# Instructions for the task
For this exercise, write out only the lines of the entries below from the one with "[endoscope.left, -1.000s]" up to and including the one with "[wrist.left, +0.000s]", exactly as they are. Pictures stay out.

# Recorded information
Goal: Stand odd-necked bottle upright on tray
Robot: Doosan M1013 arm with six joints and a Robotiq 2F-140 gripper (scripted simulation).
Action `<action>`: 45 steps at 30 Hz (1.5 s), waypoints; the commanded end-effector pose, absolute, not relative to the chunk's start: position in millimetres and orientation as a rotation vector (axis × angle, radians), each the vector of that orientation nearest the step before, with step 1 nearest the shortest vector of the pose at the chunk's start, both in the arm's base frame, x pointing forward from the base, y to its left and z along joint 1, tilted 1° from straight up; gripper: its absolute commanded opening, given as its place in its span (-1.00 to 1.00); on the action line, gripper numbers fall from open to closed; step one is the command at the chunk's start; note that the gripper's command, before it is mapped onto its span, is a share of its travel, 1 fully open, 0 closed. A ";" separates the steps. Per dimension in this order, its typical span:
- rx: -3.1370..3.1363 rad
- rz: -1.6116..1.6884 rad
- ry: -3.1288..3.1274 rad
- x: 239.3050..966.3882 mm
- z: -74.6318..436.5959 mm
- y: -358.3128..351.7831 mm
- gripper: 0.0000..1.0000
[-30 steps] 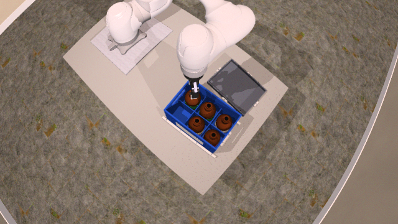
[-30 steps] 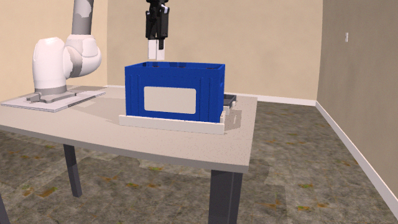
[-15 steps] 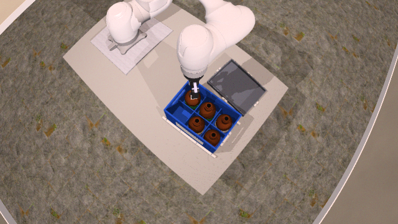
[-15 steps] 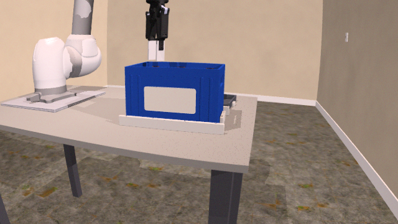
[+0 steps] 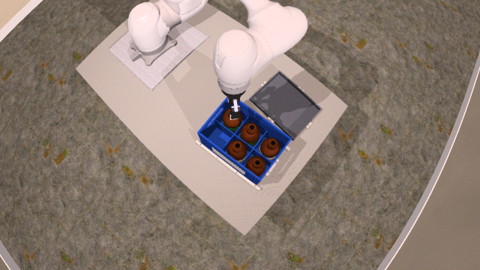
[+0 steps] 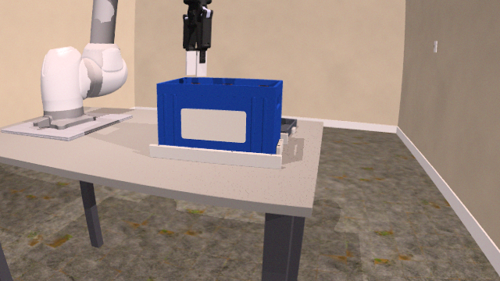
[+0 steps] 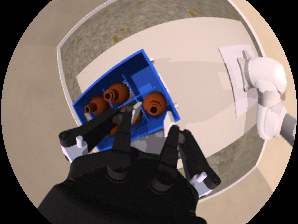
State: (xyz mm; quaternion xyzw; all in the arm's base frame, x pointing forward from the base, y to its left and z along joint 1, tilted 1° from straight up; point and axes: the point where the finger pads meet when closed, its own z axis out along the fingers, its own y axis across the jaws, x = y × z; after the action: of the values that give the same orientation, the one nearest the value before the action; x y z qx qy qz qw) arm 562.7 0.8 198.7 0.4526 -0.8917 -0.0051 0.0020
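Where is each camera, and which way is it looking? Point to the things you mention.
Top: high above, looking down on the blue crate (image 5: 205,139) (image 6: 169,117) (image 7: 162,82), dark tray (image 5: 286,105) (image 6: 289,126) and white arm (image 5: 236,56) (image 6: 62,82) (image 7: 267,75).
Exterior: beside the table, looking across at the crate's side; the arm and black hand (image 5: 234,114) (image 6: 197,66) (image 7: 153,112) show.
Wrist: by the hand, looking past its fingers into the crate; the arm's base shows.
Top and wrist both show bottles inside.

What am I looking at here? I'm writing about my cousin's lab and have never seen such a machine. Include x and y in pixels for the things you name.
It is one white jointed arm (image 5: 234,56) (image 6: 62,78) (image 7: 265,75) ending in a black two-fingered tool (image 5: 235,115) (image 6: 198,68). The first picture looks down from above, the second from beside the table (image 5: 150,124) (image 6: 219,179) (image 7: 195,55), the third from the arm's wrist. On the table stand a blue crate (image 5: 202,137) (image 6: 168,117) (image 7: 162,82) holding five brown bottles, one compartment unfilled, and a dark tray (image 5: 286,105) (image 6: 289,126). The tool is partly open above the crate, holding nothing.
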 end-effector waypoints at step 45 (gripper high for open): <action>1.420 -0.016 -2.798 562.6 188.9 0.9 -0.24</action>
State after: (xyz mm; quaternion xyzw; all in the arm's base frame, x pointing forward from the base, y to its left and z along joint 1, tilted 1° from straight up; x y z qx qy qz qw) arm 562.6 0.9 190.2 0.4526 -0.8917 -0.0051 0.0021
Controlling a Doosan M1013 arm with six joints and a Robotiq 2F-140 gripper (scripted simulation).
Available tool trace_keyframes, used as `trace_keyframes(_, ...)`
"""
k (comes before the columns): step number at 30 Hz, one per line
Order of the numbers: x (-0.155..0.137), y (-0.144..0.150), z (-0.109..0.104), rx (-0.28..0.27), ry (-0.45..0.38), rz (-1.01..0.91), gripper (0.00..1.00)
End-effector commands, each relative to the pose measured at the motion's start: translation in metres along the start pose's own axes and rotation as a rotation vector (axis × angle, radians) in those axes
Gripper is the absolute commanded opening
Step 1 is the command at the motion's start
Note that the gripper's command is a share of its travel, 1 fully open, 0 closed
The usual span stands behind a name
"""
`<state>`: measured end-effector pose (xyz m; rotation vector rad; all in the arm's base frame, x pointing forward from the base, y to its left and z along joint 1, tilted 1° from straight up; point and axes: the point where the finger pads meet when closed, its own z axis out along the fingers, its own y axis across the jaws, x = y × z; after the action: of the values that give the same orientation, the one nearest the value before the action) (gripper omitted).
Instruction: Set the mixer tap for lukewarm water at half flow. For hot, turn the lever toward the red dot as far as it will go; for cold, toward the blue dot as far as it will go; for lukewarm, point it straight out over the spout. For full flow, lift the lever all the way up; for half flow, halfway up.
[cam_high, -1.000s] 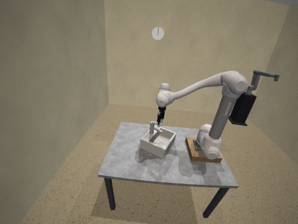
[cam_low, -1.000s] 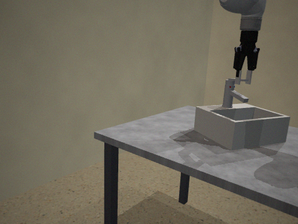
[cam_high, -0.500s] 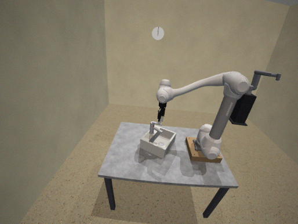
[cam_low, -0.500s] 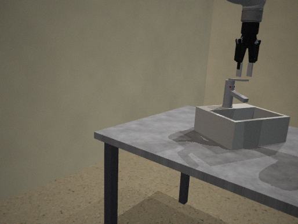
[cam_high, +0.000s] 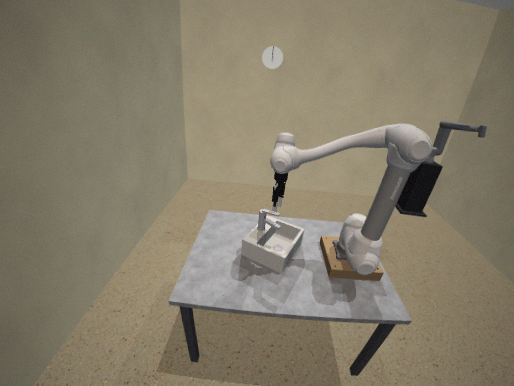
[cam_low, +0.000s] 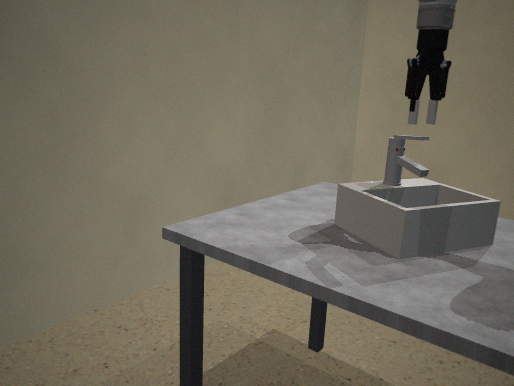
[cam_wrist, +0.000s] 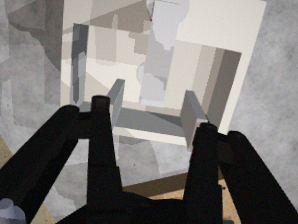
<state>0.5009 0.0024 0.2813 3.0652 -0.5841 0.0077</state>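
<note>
The mixer tap (cam_high: 262, 220) (cam_low: 393, 164) (cam_wrist: 166, 8) stands at the back rim of a white square sink (cam_high: 264, 255) (cam_low: 380, 220) (cam_wrist: 229, 23). Its lever (cam_high: 270, 212) (cam_low: 413, 137) (cam_wrist: 156, 63) lies about level and points out roughly over the spout (cam_low: 415, 167). A red dot (cam_low: 397, 149) shows on the tap's side. My gripper (cam_high: 276, 204) (cam_low: 422, 119) (cam_wrist: 153, 97) hangs point-down a little above the lever's outer end. Its fingers stand partly open with nothing between them and are clear of the lever.
The sink sits on a grey table (cam_high: 225, 290) (cam_low: 260, 225). The arm's base stands on a wooden block (cam_high: 345, 271) to the right of the sink. The table's edges drop to a sandy floor; walls stand well behind.
</note>
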Motion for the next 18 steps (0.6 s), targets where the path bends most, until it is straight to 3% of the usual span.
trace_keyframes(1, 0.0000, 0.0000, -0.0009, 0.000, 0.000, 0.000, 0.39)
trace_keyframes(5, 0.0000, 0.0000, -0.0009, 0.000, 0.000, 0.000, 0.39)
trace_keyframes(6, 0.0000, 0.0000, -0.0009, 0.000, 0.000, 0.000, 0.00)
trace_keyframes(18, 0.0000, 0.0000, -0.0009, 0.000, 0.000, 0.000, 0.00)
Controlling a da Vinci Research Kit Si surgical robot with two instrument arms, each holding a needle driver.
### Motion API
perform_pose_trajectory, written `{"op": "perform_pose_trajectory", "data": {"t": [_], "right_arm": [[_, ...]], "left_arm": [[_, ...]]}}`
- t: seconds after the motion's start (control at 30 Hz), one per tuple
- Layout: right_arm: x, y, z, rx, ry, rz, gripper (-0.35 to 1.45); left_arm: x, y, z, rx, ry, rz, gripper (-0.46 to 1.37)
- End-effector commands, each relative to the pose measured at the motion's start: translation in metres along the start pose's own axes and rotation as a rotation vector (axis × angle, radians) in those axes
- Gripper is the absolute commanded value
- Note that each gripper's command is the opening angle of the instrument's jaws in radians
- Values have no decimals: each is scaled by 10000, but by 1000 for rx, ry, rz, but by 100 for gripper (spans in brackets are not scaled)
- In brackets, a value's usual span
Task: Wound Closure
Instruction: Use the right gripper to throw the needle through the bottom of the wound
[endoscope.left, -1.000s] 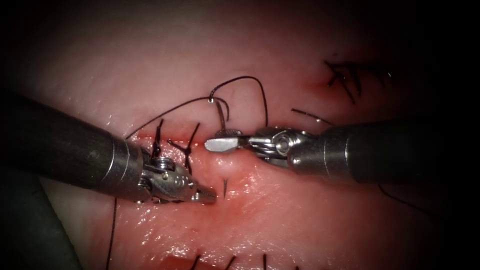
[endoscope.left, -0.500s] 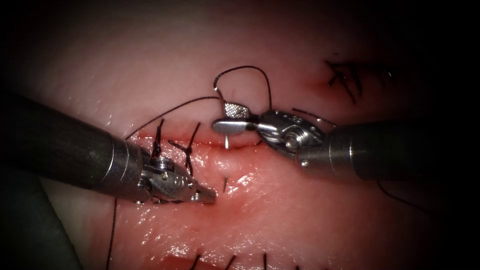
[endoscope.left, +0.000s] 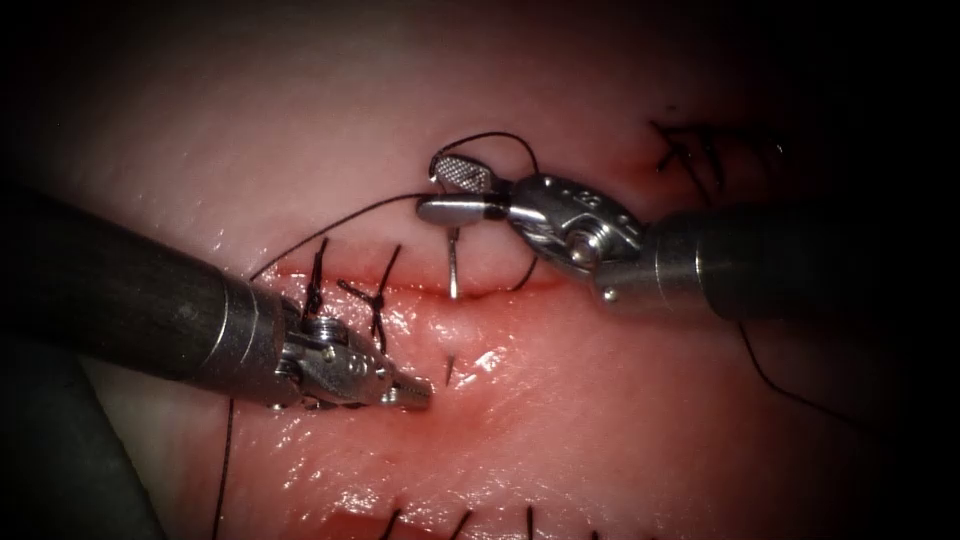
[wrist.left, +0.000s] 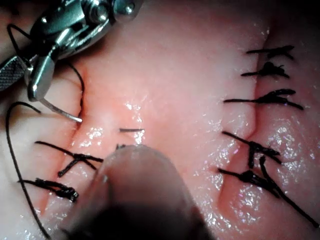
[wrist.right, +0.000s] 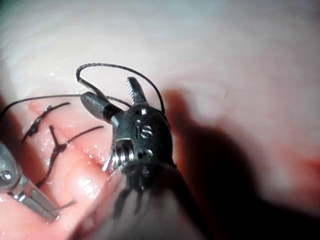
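Note:
The cut (endoscope.left: 340, 280) runs across the tissue (endoscope.left: 620, 430). The curved needle (endoscope.left: 453, 262) stands in its upper edge, and its tip (endoscope.left: 450, 370) pokes out of the tissue below the cut. My right tool (endoscope.left: 432, 188) hovers above the cut, open, its jaws to either side of the needle's back end without gripping it. From there the black thread (endoscope.left: 500, 135) loops up and over. My left tool (endoscope.left: 422, 393) lies below the cut, shut and holding nothing, just left of the needle tip. The left wrist view shows the needle (wrist.left: 62, 112) curving out from the right tool (wrist.left: 17, 87).
Two tied stitches (endoscope.left: 378, 297) cross the cut to the left of the needle. A long strand (endoscope.left: 330, 225) trails off left. A second sutured cut (wrist.left: 260, 100) shows in the left wrist view, and more stitches (endoscope.left: 690, 150) lie at upper right. Red fluid wets the tissue below the cut.
My right tool has lifted off the cut and slid up along the needle toward its back end, jaws open. More needle shaft now shows above the cut. The left tool has stayed put.

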Motion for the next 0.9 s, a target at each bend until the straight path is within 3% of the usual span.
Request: {"op": "perform_pose_trajectory", "data": {"t": [0.03,0.07,0.1,0.3,0.73,0.9], "right_arm": [[0,0,1,0,-8,1,39],[0,0,2,0,-14,1,29],[0,-1,3,3,-44,0,-33],[-5,-10,-2,-29,-215,124,-35],[-13,-40,-18,-22,-294,420,-35],[-27,-46,-21,-42,-323,538,-35]], "left_arm": [[0,-1,0,-8,0,-2,-35],[0,-1,0,-8,0,-2,-35],[0,-1,0,-8,0,-1,-35],[-1,-1,-1,-9,0,0,-35],[1,-2,1,-9,0,-1,-35],[2,-2,1,-9,1,-1,-35]]}}
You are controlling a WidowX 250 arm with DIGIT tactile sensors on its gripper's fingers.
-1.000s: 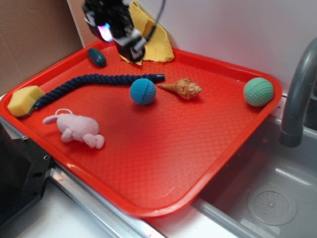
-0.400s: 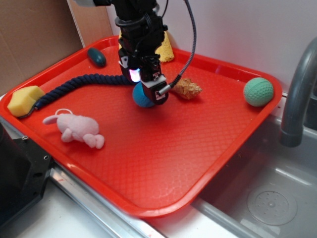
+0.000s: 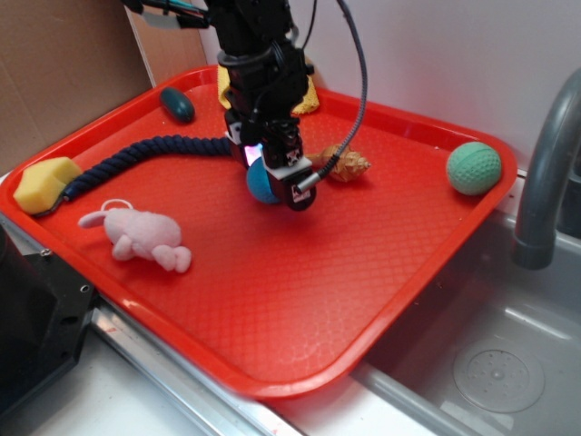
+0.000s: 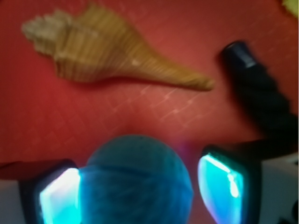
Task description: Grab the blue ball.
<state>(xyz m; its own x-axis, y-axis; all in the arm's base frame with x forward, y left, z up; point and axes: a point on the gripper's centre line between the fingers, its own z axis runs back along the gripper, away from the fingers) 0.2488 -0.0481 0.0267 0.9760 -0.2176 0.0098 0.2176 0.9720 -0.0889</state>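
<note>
The blue ball (image 3: 260, 183) lies on the red tray (image 3: 300, 300), left of its middle. My gripper (image 3: 272, 188) has come down over it and stands open, one finger on each side. In the wrist view the blue ball (image 4: 138, 182) fills the space between the two glowing pads. The left pad (image 4: 58, 198) is at the ball's side. A narrow strip of tray shows between the ball and the right pad (image 4: 222, 186). The gripper (image 4: 140, 196) hides much of the ball in the exterior view.
A tan shell (image 3: 345, 163) lies just right of the ball, and a dark blue rope (image 3: 145, 153) ends just left of it. Also on the tray: green ball (image 3: 473, 168), pink plush (image 3: 141, 238), yellow sponge (image 3: 45, 182), teal oval (image 3: 178, 104), yellow cloth (image 3: 309, 95). A grey faucet (image 3: 545, 182) stands at right.
The arm swung from the tray's back edge to the blue ball and dropped lower over it, so the open fingers now straddle the ball. The ball has not moved.
</note>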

# Solution below
[endoscope.left, -1.000s] 
[endoscope.left, -0.500s] 
[endoscope.left, +0.000s] 
[wrist.left, +0.000s] 

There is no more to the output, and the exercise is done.